Column: Rocking the lockdown look of long hair and old tour band t-shirts
But, according to The Guardian, long hair is de rigeur for men post lockdown.
We’re embracing our tousled looks, and revelling in the feeling of the wind blowing through our split ends.
Move over George Clooney with your suave, immaculately groomed, short silver hair and matching goatee - there’s a new 50-something style icon in town, and he’s dressed to impress.

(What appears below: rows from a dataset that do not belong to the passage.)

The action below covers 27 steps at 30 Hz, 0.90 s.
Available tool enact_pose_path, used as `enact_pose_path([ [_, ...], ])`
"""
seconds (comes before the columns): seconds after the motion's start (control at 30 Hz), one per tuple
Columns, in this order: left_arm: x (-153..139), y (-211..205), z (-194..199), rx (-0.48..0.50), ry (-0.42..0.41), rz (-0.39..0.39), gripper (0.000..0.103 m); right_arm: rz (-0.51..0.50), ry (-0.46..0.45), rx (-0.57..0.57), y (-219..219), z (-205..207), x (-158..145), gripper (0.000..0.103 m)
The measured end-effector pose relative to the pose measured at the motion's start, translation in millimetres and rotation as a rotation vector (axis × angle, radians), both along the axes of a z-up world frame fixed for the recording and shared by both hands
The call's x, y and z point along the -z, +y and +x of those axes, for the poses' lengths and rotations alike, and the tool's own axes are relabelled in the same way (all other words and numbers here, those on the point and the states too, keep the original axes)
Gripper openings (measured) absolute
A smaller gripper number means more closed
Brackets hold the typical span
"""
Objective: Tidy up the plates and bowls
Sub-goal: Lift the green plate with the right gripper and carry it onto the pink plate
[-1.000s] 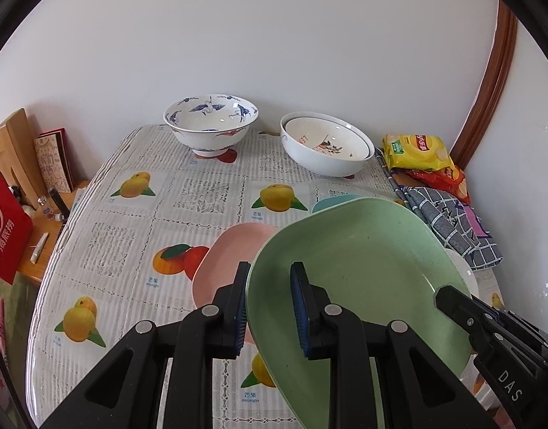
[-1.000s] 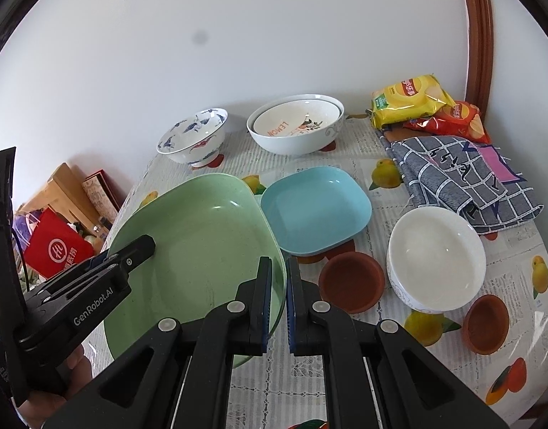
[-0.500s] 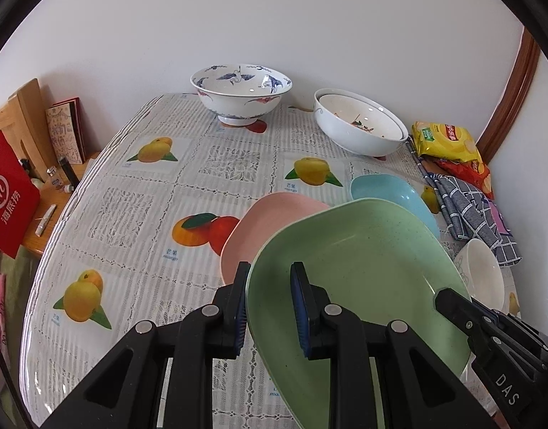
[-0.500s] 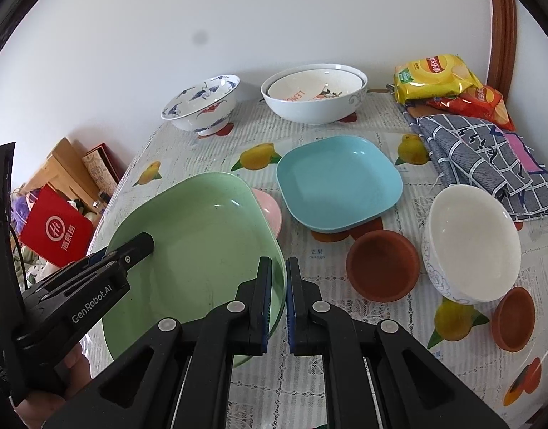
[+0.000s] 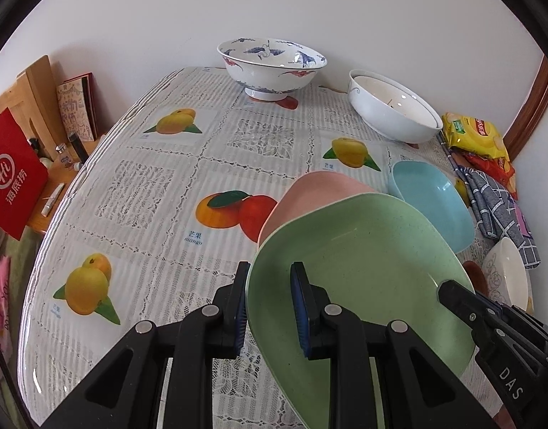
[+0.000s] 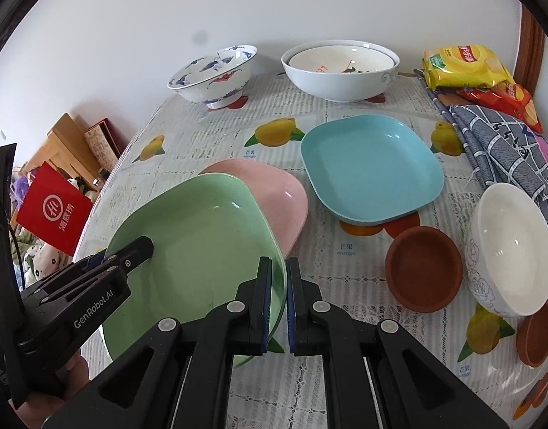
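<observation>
Both tools grasp the green plate [image 6: 202, 250] by opposite rims: left tool [image 5: 270, 307], right tool [image 6: 279, 300]. It overlaps the pink plate [image 6: 274, 196].

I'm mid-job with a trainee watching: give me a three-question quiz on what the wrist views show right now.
1. True or false: both tongs, left and right, grip the square green plastic plate.
2. Which plate lies partly under the green one? A) square pink plate B) square blue plate C) round brown clay saucer
3. Fill in: the big white ceramic bowl by the wall has a smaller ____ nested inside.

Key: 1 true; 2 A; 3 bowl.
</observation>
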<state>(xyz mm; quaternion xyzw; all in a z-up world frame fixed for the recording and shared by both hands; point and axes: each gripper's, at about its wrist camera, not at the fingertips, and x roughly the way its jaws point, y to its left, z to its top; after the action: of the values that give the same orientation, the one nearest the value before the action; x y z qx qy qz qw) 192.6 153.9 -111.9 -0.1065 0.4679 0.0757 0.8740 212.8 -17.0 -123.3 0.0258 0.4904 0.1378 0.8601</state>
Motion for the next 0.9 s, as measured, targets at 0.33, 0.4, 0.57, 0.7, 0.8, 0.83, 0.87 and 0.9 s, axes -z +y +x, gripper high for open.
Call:
enact_pose_path([
  [0.33,6.1,5.3,21.5,-0.014,0.005,0.014,0.022,-0.027,0.001,-0.034,10.9,31.8,8.6,0.008],
  [0.4,8.0,4.4,25.3,-0.012,0.010,0.018,0.021,-0.035,0.009,-0.045,11.7,37.9,12.4,0.008],
  [0.57,11.1,1.8,33.3,-0.010,0.014,0.036,0.022,-0.035,0.030,-0.059,12.0,52.4,22.9,0.009],
  [0.7,15.6,0.9,37.5,0.000,0.027,0.041,0.022,-0.047,0.042,-0.075,14.3,61.6,29.0,0.011],
  [0.8,18.7,0.9,39.7,0.004,0.033,0.036,0.022,-0.046,0.038,-0.081,13.9,67.6,29.6,0.011],
  [0.83,19.8,0.5,40.0,0.003,0.034,0.040,0.022,-0.043,0.036,-0.081,13.8,69.8,29.7,0.011],
  [0.87,21.1,0.4,40.2,0.003,0.037,0.043,0.022,-0.042,0.036,-0.082,14.3,72.1,30.3,0.011],
  [0.9,22.2,0.4,40.2,0.002,0.041,0.042,0.022,-0.046,0.037,-0.087,15.4,74.5,31.5,0.011],
])
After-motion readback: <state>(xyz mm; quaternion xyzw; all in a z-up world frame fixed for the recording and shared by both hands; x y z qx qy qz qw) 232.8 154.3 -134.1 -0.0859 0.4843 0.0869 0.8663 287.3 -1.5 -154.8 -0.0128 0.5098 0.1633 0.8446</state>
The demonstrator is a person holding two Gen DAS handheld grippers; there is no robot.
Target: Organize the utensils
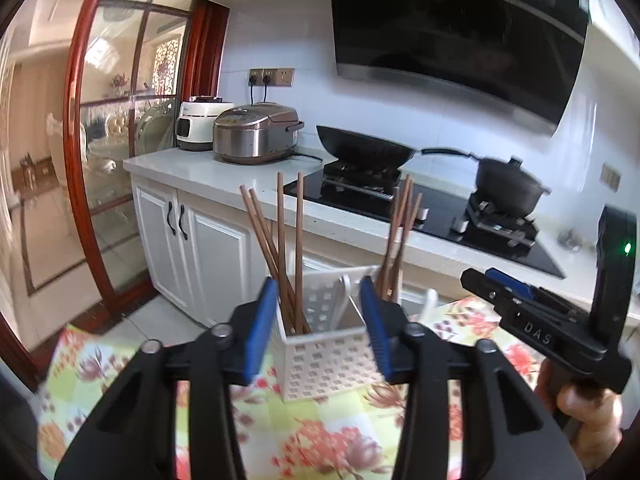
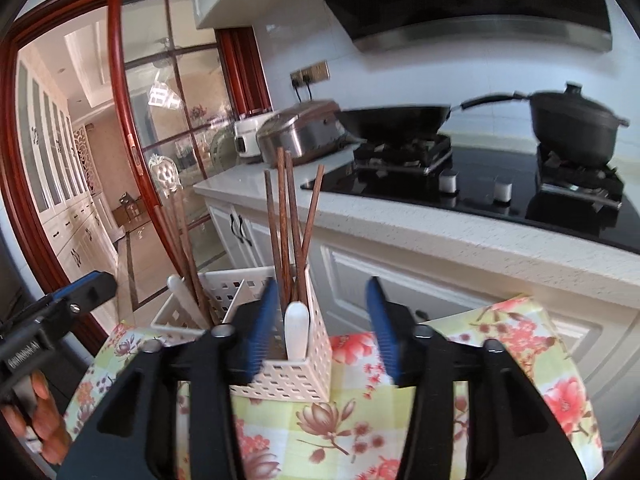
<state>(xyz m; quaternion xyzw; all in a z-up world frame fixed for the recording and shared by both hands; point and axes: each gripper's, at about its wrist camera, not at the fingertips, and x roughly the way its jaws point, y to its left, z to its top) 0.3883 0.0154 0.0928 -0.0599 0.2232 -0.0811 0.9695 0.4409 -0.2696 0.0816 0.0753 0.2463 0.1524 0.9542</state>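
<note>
A white perforated utensil basket (image 1: 328, 364) (image 2: 296, 380) stands on a floral tablecloth (image 1: 320, 432). Brown wooden chopsticks (image 1: 282, 240) (image 2: 286, 216) stand upright in its compartments, a second bunch (image 1: 400, 232) (image 2: 180, 240) at the other end. White spoon handles (image 2: 296, 328) (image 1: 344, 292) poke up among them. My left gripper (image 1: 318, 332) is open, with its blue pads either side of the basket's near end and pressing on nothing. My right gripper (image 2: 322, 328) is open too, with its left pad beside the spoon compartment. Each gripper shows at the edge of the other's view (image 1: 500, 292) (image 2: 80, 292).
Behind the table runs a white counter (image 1: 224, 176) with two rice cookers (image 1: 256, 132), a black hob carrying a wok (image 1: 364, 144) and a lidded pot (image 1: 508, 184). White cabinets sit below. A red-framed glass door (image 1: 120, 160) is at left. A hand (image 1: 588, 412) holds the right gripper.
</note>
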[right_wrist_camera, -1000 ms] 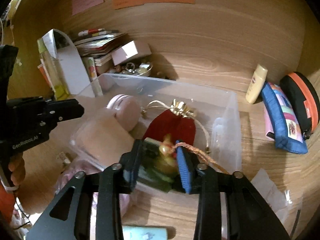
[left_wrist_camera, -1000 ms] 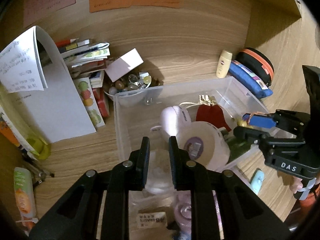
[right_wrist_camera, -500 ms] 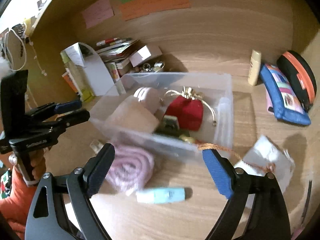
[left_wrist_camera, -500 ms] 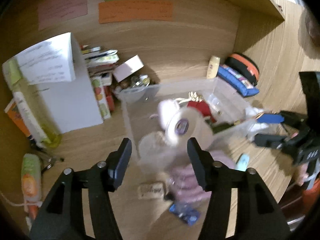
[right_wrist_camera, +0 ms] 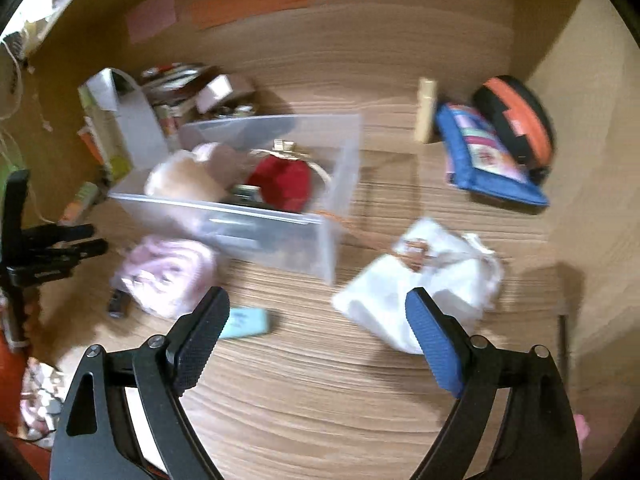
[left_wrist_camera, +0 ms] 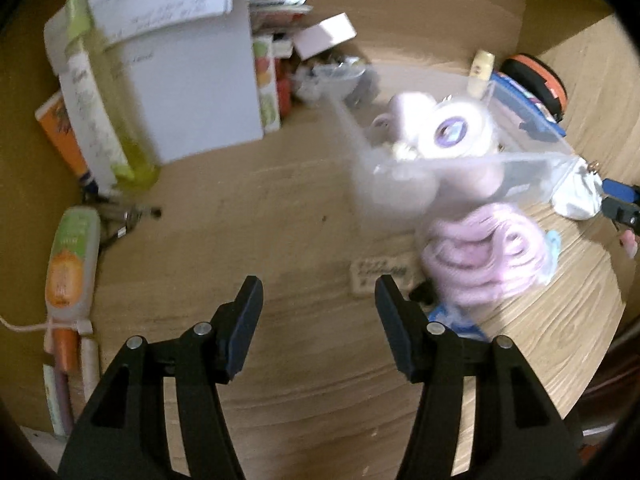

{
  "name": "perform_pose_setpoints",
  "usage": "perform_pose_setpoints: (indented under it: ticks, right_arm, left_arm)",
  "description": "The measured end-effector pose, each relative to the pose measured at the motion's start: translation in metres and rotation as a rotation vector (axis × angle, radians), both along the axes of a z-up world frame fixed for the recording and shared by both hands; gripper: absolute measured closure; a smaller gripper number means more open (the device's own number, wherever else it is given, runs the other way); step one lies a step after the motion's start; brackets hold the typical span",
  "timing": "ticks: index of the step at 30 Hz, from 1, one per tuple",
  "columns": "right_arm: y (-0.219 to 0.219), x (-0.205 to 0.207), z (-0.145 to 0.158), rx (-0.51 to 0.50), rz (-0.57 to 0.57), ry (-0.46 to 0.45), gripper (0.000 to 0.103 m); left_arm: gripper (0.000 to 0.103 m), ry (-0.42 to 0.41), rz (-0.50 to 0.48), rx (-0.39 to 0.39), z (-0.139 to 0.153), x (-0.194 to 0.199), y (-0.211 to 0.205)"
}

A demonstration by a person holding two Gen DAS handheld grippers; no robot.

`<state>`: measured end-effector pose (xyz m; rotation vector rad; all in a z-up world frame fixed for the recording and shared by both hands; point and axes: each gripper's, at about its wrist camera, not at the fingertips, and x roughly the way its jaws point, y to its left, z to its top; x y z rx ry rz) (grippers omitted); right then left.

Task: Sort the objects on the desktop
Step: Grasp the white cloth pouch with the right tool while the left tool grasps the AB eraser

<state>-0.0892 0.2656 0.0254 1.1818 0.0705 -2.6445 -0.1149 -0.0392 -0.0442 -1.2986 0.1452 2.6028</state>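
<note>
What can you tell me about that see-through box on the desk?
The clear plastic box is an open-topped rectangular bin with frosted, see-through walls, standing upright on the wooden desk. Inside lie a red pouch with a gold tie, a pale tape roll and other blurred items. A pink bundle lies against its front. Neither gripper touches it.

Left claw [left_wrist_camera: 318,300]: matte black throughout, two wedge-shaped fingers [left_wrist_camera: 244,320] on triangular open-frame arms, silver round screws at the joints. Right claw [right_wrist_camera: 318,334]: same black frame and silver screws, one finger padded in black knurled rubber [right_wrist_camera: 200,340], the other in blue [right_wrist_camera: 434,344]. White lettering, too blurred to read, on the left claw's black body as seen from the right wrist camera.
</note>
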Motion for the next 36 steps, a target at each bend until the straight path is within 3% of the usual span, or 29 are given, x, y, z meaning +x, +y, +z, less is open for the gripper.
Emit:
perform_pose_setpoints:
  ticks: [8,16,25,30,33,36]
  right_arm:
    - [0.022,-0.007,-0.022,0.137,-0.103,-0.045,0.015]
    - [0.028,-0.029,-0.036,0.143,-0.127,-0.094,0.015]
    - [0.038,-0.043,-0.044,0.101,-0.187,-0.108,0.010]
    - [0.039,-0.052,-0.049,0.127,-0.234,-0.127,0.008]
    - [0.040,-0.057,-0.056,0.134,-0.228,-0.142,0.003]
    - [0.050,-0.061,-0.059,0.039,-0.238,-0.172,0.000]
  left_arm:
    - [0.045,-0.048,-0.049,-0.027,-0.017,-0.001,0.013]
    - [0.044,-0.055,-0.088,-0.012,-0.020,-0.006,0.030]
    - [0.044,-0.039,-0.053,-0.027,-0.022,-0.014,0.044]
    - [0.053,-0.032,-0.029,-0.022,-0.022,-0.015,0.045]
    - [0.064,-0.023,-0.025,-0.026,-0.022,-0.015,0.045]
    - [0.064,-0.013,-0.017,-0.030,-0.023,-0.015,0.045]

True lockdown fashionistas don’t have to try too hard to make a statement.
Actually, we don’t try at all, which probably explains why it can be hard to tell us apart from beggars outside supermarkets when we hang around waiting on our other halves doing the shopping. I have to keep moving outside Safeway to deter folk from chucking 50p my way for a cup of tea.
It’s probably something to do with the long hair/useless clumpy beard combo.
Both are in need of some hair salon TLC - okay, they’re in such a state it’s more akin to a rescue mission - but they stick comfortably to me, much like those 15-year old rock band old tour t-shirts I’ve re-discovered since shedding the best part of two stones weight. If I get a haircut that should be another 2-3lbs off as well.
It’s been cut once since circa February 2020 - and yup, it shows.
In terms of length, I’m currently somewhere between Rick Wakeman in his 1970s pomp, and David Torrance MSP before Nicola Sturgeon made the first cut for charity.
I haven’t had hair this long since I was 18, lived in an Iron Maiden sweatshirt, and adhered to Ian Gillan’s old maxim of ”everything louder than everything else” when it came to playing my records.
I’ll admit long hair is a pain when it gets windy, and it seems to lie everywhere as I move from room to room. Haven’t even got a pet I can blame the debris on.
But that hair appointment just hasn’t happened yet.
The “I’ll wait until the rush is over” excuse is pretty much time barred. Now it’s just bone idleness on my part - well, that and the fact it’ll require a double appointment and a team of hand picked specialists to transform the pandemic mop on my head into anything socially acceptable.
I’ve also discovered that twirling strands of hair is not big and not clever for as 57-year old – and only ends in wee knots, but I still do it.
But, in lockdown the normal rules haven’t applied.
It took dress down Friday and extended it to seven days a week.
If clothes maketh the man, then, right now, I’m probably Barney from The Simpsons crossed with a bass player from a 1970s rock band you vaguely remember.
Since lockdown, the iron has been booted to the back of the wardrobe, suits have been hung up and forgotten, and even ‘proper’ shoes - y’know, one that require a bit of polish every few months - left on the rack.
For the last 12 months my wardrobe has been jeans, shorts, a pair of camouflage breeks and two sets of gutties.
It’s going to be one heck of a culture shock when the office re-opens and I have to blow the dust of my working claes.